さて、気が済んだリルは町に戻った。リルは列に並んで角兎を出した。


「討伐の依頼を受けてないんだが、これってどういう扱いになる?」


「討伐の依頼を受けた処理にしますね。それから肉や毛皮を買取りますのであちらに出して下さい」


「はいよ」と答えて振り向くと前に壁が出来ていた。見上げるとあの逃げるように言った男だった。
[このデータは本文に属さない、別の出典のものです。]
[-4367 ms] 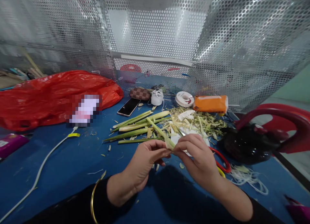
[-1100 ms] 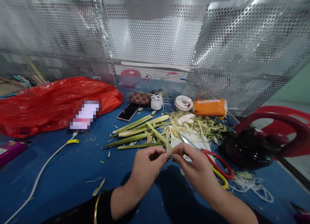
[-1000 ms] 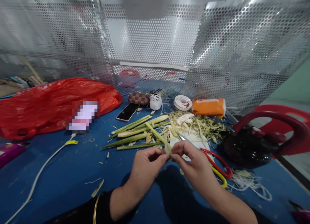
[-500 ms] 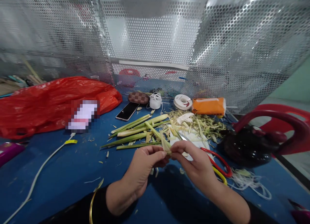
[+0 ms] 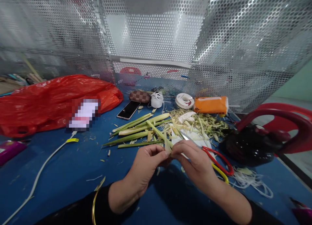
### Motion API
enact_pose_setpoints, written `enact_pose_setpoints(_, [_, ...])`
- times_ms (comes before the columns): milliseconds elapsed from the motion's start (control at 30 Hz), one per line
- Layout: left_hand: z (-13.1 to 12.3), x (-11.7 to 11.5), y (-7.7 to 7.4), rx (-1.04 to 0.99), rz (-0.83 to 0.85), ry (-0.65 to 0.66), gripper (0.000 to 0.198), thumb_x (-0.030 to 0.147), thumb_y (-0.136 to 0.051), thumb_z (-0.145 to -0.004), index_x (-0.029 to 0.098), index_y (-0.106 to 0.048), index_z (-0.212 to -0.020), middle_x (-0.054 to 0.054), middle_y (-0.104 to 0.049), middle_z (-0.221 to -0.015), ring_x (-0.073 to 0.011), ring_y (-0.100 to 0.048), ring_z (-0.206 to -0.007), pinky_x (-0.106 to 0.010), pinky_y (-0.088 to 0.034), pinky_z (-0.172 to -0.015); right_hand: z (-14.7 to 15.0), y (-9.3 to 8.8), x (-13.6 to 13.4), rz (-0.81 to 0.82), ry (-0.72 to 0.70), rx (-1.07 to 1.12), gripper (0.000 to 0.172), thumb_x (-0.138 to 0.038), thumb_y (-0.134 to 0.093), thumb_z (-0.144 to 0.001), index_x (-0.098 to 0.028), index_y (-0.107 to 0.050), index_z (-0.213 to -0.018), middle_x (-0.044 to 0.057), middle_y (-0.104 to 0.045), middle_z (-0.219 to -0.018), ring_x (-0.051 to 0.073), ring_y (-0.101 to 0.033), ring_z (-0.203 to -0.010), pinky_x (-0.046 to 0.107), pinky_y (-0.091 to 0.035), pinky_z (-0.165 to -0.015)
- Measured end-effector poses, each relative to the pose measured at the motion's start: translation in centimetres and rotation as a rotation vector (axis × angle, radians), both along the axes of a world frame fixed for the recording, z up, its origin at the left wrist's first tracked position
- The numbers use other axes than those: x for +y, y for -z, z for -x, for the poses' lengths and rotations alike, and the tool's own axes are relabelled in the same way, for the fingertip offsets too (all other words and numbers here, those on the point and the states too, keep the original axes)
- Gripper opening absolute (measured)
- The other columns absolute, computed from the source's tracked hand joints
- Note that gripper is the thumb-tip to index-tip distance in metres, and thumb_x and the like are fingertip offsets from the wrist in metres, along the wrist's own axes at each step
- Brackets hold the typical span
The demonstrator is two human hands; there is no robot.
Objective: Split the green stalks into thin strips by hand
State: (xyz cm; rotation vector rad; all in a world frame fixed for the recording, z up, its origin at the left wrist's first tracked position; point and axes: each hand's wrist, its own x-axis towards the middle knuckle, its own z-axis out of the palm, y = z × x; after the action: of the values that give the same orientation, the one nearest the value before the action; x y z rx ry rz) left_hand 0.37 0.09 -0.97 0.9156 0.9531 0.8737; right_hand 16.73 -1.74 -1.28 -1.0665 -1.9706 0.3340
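Note:
Near the middle of the view, my left hand (image 5: 147, 165) pinches the base of a pale green leaf piece (image 5: 167, 143) between thumb and fingers. My right hand (image 5: 196, 161) meets it from the other side, its fingertips closed on the same piece. Just behind lie several long green stalks (image 5: 136, 136) on the blue table (image 5: 73, 173). Scissors with red and yellow handles (image 5: 220, 163) rest by my right hand, their blades on white paper (image 5: 201, 139). A heap of leaf scraps (image 5: 212, 125) lies behind the paper.
A black kettle (image 5: 248, 147) with a dark red handle and white string (image 5: 253, 182) are at right. Behind stand a tape spool (image 5: 184, 101), orange packet (image 5: 211, 105), checked case (image 5: 139, 96) and dark phone (image 5: 128, 110). A red bag (image 5: 48, 101) and a cable (image 5: 42, 171) occupy the left.
The pale leaf piece now stands a little more upright between my fingers. My right fingers have shifted slightly, and the whole view has moved a little.

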Motion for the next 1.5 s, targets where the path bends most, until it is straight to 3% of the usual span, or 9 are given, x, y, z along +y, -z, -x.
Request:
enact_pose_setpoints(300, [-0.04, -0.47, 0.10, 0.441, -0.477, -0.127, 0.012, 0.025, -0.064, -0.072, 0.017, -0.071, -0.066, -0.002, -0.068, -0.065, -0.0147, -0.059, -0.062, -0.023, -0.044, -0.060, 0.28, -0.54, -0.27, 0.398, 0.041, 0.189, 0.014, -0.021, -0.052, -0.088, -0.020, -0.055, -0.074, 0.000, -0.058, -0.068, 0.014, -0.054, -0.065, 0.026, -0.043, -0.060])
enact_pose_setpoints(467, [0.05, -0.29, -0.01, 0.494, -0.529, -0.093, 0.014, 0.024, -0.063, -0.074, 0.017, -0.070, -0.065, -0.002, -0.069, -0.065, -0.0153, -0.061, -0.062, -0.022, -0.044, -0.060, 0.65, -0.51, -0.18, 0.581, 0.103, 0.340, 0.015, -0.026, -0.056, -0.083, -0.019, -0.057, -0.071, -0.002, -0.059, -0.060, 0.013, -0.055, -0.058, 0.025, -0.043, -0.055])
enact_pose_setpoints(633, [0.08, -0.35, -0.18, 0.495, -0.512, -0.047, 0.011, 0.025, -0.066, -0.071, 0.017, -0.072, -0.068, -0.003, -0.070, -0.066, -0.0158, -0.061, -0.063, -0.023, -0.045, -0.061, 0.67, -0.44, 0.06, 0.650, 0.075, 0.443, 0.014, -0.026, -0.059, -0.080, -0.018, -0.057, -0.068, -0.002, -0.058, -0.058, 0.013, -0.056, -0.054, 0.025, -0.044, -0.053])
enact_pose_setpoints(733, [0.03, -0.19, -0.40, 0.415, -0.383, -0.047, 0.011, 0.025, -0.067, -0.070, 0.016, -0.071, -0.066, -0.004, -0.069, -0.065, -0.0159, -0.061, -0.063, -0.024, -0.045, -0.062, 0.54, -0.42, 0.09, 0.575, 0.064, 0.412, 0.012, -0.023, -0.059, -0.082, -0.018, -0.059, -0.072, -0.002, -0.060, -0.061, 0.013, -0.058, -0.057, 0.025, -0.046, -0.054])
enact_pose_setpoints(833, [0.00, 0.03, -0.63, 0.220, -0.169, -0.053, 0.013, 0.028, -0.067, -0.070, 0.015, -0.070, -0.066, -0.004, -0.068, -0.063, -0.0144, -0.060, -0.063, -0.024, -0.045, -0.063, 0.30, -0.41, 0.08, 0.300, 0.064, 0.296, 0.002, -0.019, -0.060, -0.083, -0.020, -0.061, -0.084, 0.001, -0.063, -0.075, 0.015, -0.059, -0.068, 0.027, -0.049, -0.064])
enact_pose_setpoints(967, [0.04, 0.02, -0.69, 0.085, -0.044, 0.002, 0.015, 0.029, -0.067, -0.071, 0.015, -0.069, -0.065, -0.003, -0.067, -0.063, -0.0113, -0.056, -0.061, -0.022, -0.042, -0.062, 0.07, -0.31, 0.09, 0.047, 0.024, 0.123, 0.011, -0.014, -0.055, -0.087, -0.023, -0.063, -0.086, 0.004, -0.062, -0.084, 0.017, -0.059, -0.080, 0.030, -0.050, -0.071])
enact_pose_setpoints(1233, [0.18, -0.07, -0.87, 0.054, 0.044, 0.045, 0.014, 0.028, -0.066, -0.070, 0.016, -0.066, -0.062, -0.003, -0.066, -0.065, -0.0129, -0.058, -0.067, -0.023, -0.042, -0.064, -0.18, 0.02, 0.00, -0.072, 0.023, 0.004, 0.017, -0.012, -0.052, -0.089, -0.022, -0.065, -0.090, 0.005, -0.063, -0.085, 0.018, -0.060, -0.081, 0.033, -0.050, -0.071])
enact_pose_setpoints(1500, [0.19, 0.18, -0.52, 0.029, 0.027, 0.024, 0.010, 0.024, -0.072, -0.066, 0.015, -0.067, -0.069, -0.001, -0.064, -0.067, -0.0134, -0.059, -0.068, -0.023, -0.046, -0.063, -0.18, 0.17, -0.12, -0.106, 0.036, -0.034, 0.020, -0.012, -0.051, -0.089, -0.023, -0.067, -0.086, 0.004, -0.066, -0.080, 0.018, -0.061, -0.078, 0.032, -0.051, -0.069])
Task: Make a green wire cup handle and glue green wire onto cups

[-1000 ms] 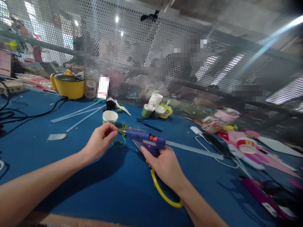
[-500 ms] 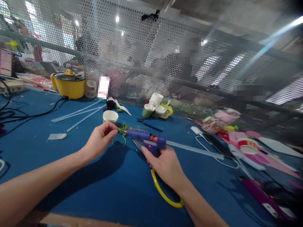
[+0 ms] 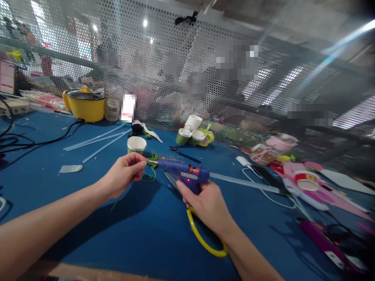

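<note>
My right hand [image 3: 206, 201] is wrapped round the grip of a blue hot glue gun [image 3: 172, 167], with a red light lit on its side and a long clear glue stick [image 3: 243, 181] out of its back. My left hand [image 3: 124, 175] pinches a green yarn strand [image 3: 116, 203], whose tail hangs below the palm. The gun's metal tip is at the left fingertips; contact I cannot tell. Behind them lies a small bundle of green yarn [image 3: 153, 159]. A white and green paper cup [image 3: 136, 144] stands just beyond my left hand. Scissors [image 3: 193, 234] with yellow handles lie beneath my right hand.
Blue-handled pliers [image 3: 187, 155] lie beyond the gun, near several small cups [image 3: 184, 136]. Loose glue sticks [image 3: 99, 140] and a yellow electric pot [image 3: 88, 105] are at the left. A phone [image 3: 271, 179] with a white cable and pink items lies right. A perforated metal screen [image 3: 164, 58] rises behind.
The glue gun and my right hand have shifted slightly right. My left hand has turned a little, and a green strand now shows hanging below it.
</note>
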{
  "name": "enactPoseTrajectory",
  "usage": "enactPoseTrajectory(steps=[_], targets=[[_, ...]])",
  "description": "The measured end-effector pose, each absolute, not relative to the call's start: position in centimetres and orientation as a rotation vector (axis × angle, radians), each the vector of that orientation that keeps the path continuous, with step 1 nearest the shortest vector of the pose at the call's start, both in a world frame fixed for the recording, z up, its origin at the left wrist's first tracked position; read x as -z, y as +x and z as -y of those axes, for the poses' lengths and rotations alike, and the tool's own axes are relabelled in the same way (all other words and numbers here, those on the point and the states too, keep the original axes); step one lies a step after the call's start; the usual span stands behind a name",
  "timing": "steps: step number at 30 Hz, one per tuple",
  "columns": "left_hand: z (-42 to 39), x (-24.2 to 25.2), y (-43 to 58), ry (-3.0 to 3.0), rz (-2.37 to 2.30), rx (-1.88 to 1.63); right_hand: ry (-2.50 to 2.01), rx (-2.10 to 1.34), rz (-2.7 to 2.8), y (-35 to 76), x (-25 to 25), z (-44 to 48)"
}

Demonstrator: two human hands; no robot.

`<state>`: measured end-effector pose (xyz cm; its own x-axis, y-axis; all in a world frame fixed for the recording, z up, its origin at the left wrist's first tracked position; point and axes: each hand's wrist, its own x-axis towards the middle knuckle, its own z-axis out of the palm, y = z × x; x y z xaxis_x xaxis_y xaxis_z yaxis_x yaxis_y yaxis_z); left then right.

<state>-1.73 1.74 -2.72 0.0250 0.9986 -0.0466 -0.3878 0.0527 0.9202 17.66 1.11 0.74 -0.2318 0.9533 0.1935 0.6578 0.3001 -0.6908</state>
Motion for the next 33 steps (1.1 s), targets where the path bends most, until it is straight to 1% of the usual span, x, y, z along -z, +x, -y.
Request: enactPoseTrajectory(steps=[8,10,15,17,21,29,33], targets=[[-1.7,2.3,-2.1,0.820,-0.865,-1.306,-1.412,-0.627,1.965,17.8,-0.7,-1.3],[-1.7,2.3,-2.2,0.813,-0.857,-1.300,-1.438,-0.700,1.923,17.9,-0.6,-1.5],[-1.8,2.5,-2.2,0.820,-0.845,-1.303,-1.429,-1.051,1.809,18.5,-0.6,-2.0],[-1.8,2.5,-2.2,0.820,-0.840,-1.304,-1.396,-1.133,1.792,18.6,-0.7,-2.1],[-1.7,2.4,-2.1,0.814,-0.857,-1.290,-1.360,-1.197,1.788,18.6,-0.7,-2.1],[-1.5,2.1,-1.9,0.836,-0.860,-1.259,-1.412,-1.173,1.797,18.4,-0.5,-2.3],[-1.7,2.2,-2.0,0.836,-0.859,-1.308,-1.352,-1.282,1.813,18.7,-0.4,-2.4]])
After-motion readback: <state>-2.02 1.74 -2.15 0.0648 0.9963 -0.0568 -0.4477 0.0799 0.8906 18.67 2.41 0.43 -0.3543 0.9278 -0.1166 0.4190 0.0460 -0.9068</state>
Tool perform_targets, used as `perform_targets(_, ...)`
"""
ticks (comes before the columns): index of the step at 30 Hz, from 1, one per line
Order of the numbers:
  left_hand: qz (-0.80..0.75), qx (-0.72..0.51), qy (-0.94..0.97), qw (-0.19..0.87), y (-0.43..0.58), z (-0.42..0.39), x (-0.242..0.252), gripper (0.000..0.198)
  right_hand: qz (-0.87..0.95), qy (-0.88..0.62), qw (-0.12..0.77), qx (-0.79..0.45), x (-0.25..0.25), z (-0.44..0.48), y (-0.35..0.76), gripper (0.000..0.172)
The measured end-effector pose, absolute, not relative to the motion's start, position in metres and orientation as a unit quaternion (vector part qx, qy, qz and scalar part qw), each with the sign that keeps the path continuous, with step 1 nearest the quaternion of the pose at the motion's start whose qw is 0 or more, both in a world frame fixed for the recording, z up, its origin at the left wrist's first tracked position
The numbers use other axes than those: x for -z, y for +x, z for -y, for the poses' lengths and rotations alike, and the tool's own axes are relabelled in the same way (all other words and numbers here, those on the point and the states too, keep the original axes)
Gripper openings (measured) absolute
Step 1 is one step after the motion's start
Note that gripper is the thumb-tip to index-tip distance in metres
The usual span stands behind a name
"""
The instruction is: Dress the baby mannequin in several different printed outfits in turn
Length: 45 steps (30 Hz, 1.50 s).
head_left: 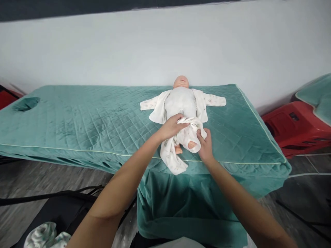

「見つけたよ、どこに行ってたんだ。あのギガネコは君がいないと倒せなかった。いや全滅してた」


「そうですか?僕は・・・その・・・」見物だったなんて言えないよ。困ったそこをどいて。


「僕は獲物を出したいので通してもらえますか?」


「あぁすまん・・・それ君が倒したのか?」


「はい、あの・・・」


「いや、その・・・」といいながらやっとどいてくれた。


「これをお願いします」とカウンターに出すと


「血抜きをしてないのか?」


「血抜き?」


「知らないのか?それでは裏でやるから見に来い」


リルは裏で獲物の血抜きのやり方を教えてもらったが、獲物の血がまだ固まってなかったので、割といい査定をしてもらえた。


「いいか、すぐに血抜きをしたほうが肉がうまいからな」


「うん、ありがと、これからは血抜きしてくるよ」


受付で薬草と角兎の代金をもらって帰ろうとすると先ほどの男に呼び止められた。


「えーーと俺はヘンリー。君はリルでいいのか?受付でそう呼ばれていたのが耳にはいった」


「はい、リルです」


「ギガネコの報酬を分けたいと思って」


「いりません。それでは」と席を立とうとするリルに革袋を押し付けると


「遠慮せずに受け取って、で君に頼みがあるんだ」


「できません」


「いや、いや・・・・最後まで聞いてくれ。最近魔獣の様子がおかしいのだ。あのギガネコはもっと奥に住んでいるし、人が近づくと隠れるような魔獣なんだ」


「それで今度国から騎士団が派遣されて来るのだが、その騎士団を手伝う依頼が発生するんだ。それを受けてもらえないかと思って・・・・」


「うけません、僕、薬草取って暮らしてまして危ないことはいやなんです」


「今回はあんだけたくさんの強そうな人が走っていったから安心だと思ってつい見物に行ったんです。そしたらあんなに怖いことが・・・怖いことはいやです」


「そうか・・・・まぁ気長に誘うかな」


「冗談はやめて下さい。ほんとに迷惑です」リルはその場を離れた。